From an acting standpoint, Bobby should be surprised by this, shocked even; he is realizing something he never understood before, which will change how he lives his life.
Part IV: Can Anybody Find Me Somebody to Love?
We’re in the home stretch now, and Bobby is in full command of his powers, armed with this new revelation. He now pivots to begging, even if it’s full of joy. He is literally asking the audience for someone to love, and writing up a resume that freely admits how scary relationships can be:
Somebody crowd me with love
Somebody force me to care
Somebody let come through
I'll always be there
As frightened as you
To help us survive
Most actors nail this ending, which is why the song is such a classic and leaves audiences with chills and tears. But the issue is that they play this ending through the whole song, rather than doing the messy work that needs to be done to get there.
Go Forth and Sing
So, to recap, “Being Alive” is a wonderful song.

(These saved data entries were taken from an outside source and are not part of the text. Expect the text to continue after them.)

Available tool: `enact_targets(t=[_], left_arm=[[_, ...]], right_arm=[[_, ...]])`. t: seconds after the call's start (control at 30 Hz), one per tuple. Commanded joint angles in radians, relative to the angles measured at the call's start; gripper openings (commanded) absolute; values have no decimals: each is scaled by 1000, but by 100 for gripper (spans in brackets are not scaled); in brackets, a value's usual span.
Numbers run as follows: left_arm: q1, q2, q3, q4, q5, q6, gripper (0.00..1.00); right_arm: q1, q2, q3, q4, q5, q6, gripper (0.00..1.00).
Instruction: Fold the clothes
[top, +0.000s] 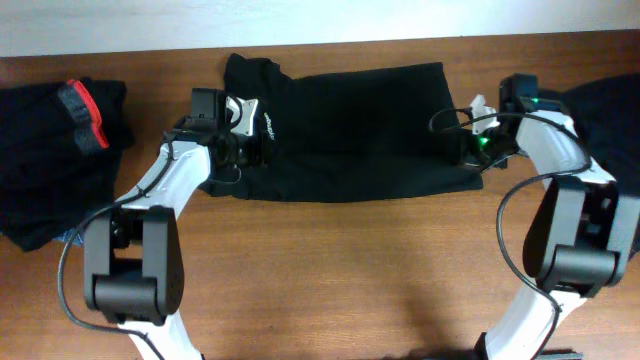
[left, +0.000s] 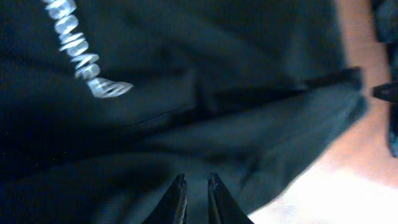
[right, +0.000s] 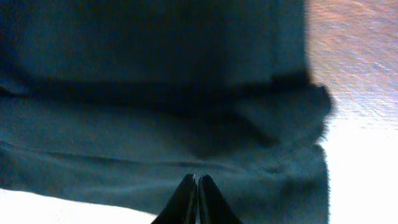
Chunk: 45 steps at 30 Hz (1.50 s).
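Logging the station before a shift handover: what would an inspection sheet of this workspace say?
Surface: wooden table.
Job's things: black shirt spread mid-table; dark pile with red band at left; dark garment at right edge.
Clutter: nothing seen.
Grippers: left gripper nearly closed at shirt's left end, grip unclear; right gripper shut at its right hem.
Cables: black cable looping along each arm.
Surroundings: pale wall behind table.

Left claw (left: 196, 180) pinches black shirt (left: 249, 118); white logo (left: 84, 56) at upper left.
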Motion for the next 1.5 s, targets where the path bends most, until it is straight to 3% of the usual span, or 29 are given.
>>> enact_targets(t=[0.0, 0.2, 0.5, 0.73, 0.87, 0.93, 1.07, 1.47], left_arm=[[29, 51, 6, -18, -79, 20, 13], [85, 74, 6, -87, -249, 20, 13], [164, 88, -5, -124, -336, 24, 14], [166, 152, -14, -135, -412, 24, 32], [171, 161, -13, -165, -492, 24, 35], [181, 161, -13, -189, -538, 24, 45], [208, 161, -13, -225, -564, 24, 51], [221, 161, -13, -319, -533, 24, 53]], right_arm=[[17, 62, -10, 18, -4, -19, 8], [16, 163, -10, 32, 42, -16, 8], [16, 203, -10, 25, 82, -16, 5], [16, 203, -10, 20, 85, -16, 5], [16, 203, -10, 18, 85, -16, 5], [16, 203, -10, 18, 85, -16, 4], [16, 203, -10, 18, 85, -17, 5], [16, 203, -10, -51, 85, -17, 5]])
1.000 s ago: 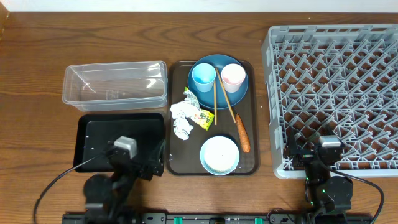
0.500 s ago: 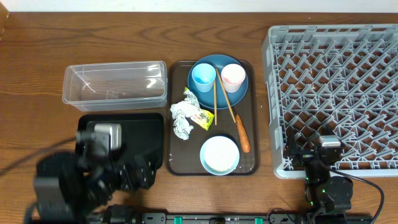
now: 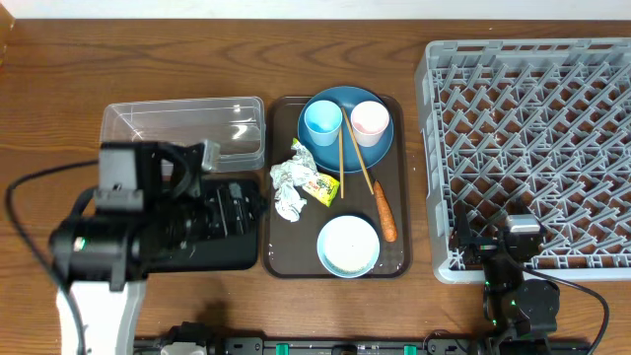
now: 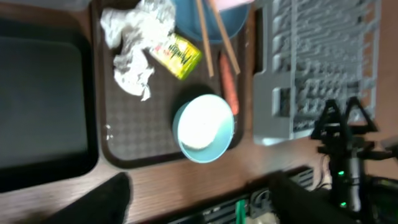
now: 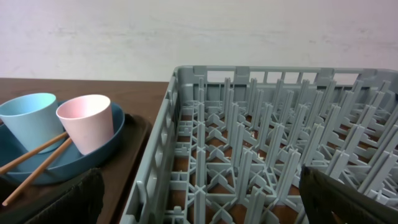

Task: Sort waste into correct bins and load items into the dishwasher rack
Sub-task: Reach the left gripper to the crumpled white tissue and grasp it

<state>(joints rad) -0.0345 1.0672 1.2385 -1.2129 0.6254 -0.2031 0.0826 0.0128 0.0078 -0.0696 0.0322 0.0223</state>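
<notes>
right gripper (image 5: 199, 202): sits at the near right, by the near-left corner of the dishwasher rack (image 3: 532, 148). Fingers wide, nothing between them.

left gripper (image 4: 205, 202): hangs above the black tray (image 4: 43, 93) at the near left. Fingers (image 4: 102, 199) apart with nothing between them. The view is blurred, so I can't tell exactly how wide.

All waste is on the brown serving tray (image 3: 286, 258), just right of the black tray, so the left arm is nearer. Going near to far on it:
- pale blue bowl (image 3: 348, 246): inside looks white, can't tell if that's rice.
- carrot (image 3: 385, 212): right of the bowl, long axis roughly near-far, tip leaning right.
- crumpled tissue (image 3: 289, 187): at the tray's left edge, the closest waste to the left fingers. It lies to their right and slightly far.
- yellow-green wrapper (image 3: 318, 185): touching the tissue on its right.
- chopsticks (image 3: 347, 158): running near-far onto the blue plate (image 3: 345, 148).
- light blue cup (image 3: 322, 120) and pink cup (image 3: 369, 120): upright on the plate.

clear tub (image 3: 182, 130): far left, just beyond the black tray.

My guess is tissue first, with the left arm reaching right.
</notes>
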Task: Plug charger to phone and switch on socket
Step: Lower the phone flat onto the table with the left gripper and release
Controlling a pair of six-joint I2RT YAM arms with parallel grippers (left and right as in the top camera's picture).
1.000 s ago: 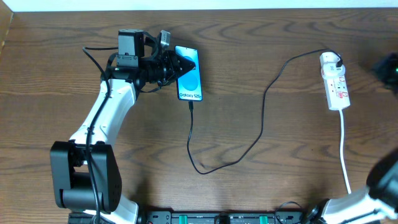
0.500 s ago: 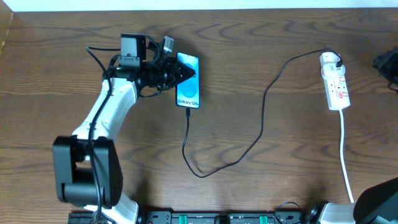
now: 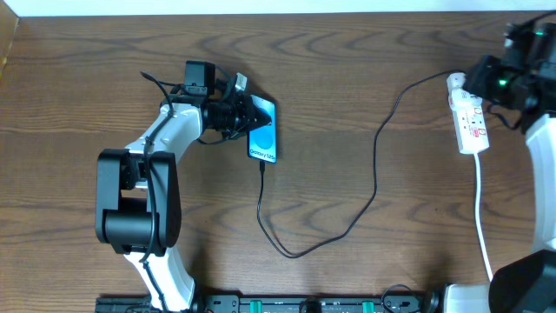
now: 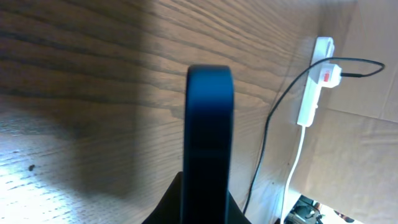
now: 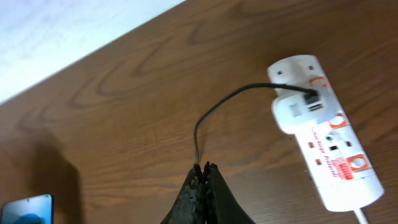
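Wooden tabletop (image 3: 347, 69) carries the socket (image 3: 470, 122) lengthwise toward the robot, adapter end near the right gripper (image 5: 204, 169), closed and empty; left gripper (image 3: 256, 109) clamps the phone (image 3: 263, 141).

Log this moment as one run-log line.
left tool shut on phone | charger meets phone's lower end | right tool shut, near socket | socket state unclear

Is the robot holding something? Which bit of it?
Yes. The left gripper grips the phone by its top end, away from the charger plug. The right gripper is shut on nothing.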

But when it’s performed– whether in the context of the show or out of context in a revue or album, it doesn’t have the subtlety that the lyrics demand. I’ve heard this song sung extremely well by some of the best performers that Broadway has to offer. But with all these performances, I have yet to truly understand what Bobby is going through when singing it. Hopefully, thus armed, you can go and perform this song to the hilt, as it was intended to by one of Broadway’s greatest lyricists.